# Depo head light mk4 gti



## rdwong (May 30, 2009)

I got a depo smoked headlight on my mk4 gti 337 and hids
The aim was wrong when i bought the car so i tried to adjust it, tried many hours and realized the highbeam adjustment was fine, but the left headlight adjustment must have snapped somewhere between the gear thingy and the part that attaches the back reflectors.... I know this because i stick my hand in there i can wiggle the back piece up and down a lot and the right side lights don't do that at all....
I can't even find a replacement part and kinda don't want to spend a lot of money on that if it can be kinda fixed.
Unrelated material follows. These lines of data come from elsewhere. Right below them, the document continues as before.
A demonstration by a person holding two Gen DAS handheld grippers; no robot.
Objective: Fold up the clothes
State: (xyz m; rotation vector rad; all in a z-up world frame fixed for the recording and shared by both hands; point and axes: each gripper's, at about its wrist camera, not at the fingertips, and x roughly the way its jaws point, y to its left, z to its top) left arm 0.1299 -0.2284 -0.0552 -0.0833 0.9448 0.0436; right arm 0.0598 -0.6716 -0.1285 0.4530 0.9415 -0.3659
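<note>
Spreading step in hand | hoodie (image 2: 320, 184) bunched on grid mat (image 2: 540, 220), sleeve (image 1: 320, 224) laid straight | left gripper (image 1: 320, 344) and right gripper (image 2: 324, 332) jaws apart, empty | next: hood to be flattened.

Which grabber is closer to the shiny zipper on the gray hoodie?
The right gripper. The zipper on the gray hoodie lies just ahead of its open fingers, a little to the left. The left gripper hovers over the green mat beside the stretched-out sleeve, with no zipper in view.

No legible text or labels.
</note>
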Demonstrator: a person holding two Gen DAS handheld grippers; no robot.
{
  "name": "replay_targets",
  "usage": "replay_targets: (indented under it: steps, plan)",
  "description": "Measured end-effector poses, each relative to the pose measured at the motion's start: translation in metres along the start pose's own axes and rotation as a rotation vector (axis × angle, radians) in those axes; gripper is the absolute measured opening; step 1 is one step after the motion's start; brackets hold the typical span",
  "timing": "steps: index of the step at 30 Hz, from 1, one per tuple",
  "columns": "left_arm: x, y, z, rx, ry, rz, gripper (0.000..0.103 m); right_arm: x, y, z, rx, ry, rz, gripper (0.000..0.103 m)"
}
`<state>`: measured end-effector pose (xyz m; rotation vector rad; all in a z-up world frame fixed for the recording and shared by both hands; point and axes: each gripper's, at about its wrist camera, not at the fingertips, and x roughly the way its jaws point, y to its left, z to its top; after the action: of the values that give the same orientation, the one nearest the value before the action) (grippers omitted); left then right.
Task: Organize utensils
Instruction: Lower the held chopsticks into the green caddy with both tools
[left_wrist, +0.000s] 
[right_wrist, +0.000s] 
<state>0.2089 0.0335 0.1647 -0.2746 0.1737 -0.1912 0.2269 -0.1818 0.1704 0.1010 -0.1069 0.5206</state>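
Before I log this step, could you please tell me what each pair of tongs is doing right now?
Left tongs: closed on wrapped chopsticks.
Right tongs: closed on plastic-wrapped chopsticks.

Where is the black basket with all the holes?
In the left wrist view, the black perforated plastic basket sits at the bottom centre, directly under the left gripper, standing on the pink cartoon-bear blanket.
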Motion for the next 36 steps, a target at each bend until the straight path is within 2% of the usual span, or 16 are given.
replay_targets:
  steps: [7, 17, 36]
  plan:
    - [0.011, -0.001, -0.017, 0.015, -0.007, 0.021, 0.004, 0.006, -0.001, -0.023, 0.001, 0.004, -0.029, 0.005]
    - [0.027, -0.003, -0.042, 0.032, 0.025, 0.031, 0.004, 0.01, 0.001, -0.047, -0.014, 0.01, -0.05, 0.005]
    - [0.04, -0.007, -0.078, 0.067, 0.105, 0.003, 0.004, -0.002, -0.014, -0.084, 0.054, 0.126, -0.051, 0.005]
I'm thinking something like poxy? super glue? polyresin? but Hid runs really hot so I need to know what will not melt under that heat.... 
thanks in advance for all your help.
oh yea, is there anyway of taking the headlight out without taking the bumper off? I'm no good with body work...


----------



## SinisterMind (Feb 27, 2004)

*Re: Depo head light mk4 gti (rdwong)*

I have Depo/FK headlights and on one headlight the up/down adjustment didn't work. Since I was taking them apart for HID reflector retrofit, i used teflon tape to build up the post (it was too small and it would slide in and out). If you can aim it correctly and hold it in place, then use epoxy. It won't melt. And it's impossible to remove the headlight without removing the bumper. It's super easy. Just follow the DIY instructions found in the MK4 forum.


----------



## tp_taylor (Feb 5, 2008)

After getting the adjustments about right, I used a 14 gauge solid copper wire looped around it and twisted in back where the mount is. Done.


----------



## rdwong (May 30, 2009)

*Re: Depo head light mk4 gti (SinisterMind)*

Hey SinisterMind, sounds like you know your stuff.
Ok so the DIY, i read it but is it really that easy? I had a JDM before and tried to replace body kit fenders and bumper (don't judge, i was younger back then, first car) and couldn't manage to put it on properly... I'm scared that might happen...
and do you have any pictures of how you did the epoxy? the adjustment still works well after?
thankyou


----------



## SinisterMind (Feb 27, 2004)

*Re: Depo head light mk4 gti (rdwong)*


_Quote, originally posted by *rdwong* »_Hey SinisterMind, sounds like you know your stuff.
Ok so the DIY, i read it but is it really that easy? I had a JDM before and tried to replace body kit fenders and bumper (don't judge, i was younger back then, first car) and couldn't manage to put it on properly... I'm scared that might happen...
and do you have any pictures of how you did the epoxy? the adjustment still works well after?
thankyou

As far as the bumper, once you remove all the screws the bumper easily slides out as you pull it straight out. Just be carefull not to rip the sidemarkers' wiring. I have taken the bumper off few times without issues and I'm not the most gentle person. The bumper is so flexible that it's hard to break anything. Don't force anything and be carefull with the grill. 
I'll try to explain what I did with the adjuster as I think may have confused you. The adjuster was messed up inside the light. I didn't epoxy. The post for the adjuster (part that is attached to the back of the reflector) was smaller than the hole (part of the housing), so the threads weren't catching when turning the adjusting screw. Since I had the headlight apart, I built up the threads using teflon tape. It worked. If your problem is similar to mine, then you have 2 options. Take the headlight apart and try to fix the threads or somehow epoxy the reflector piece to the housing or the just the adjuster, after you have aimed the headlight obviously. The former method will render any adjuster useless. The latter will allow for other adjuster to work. Good luck.


----------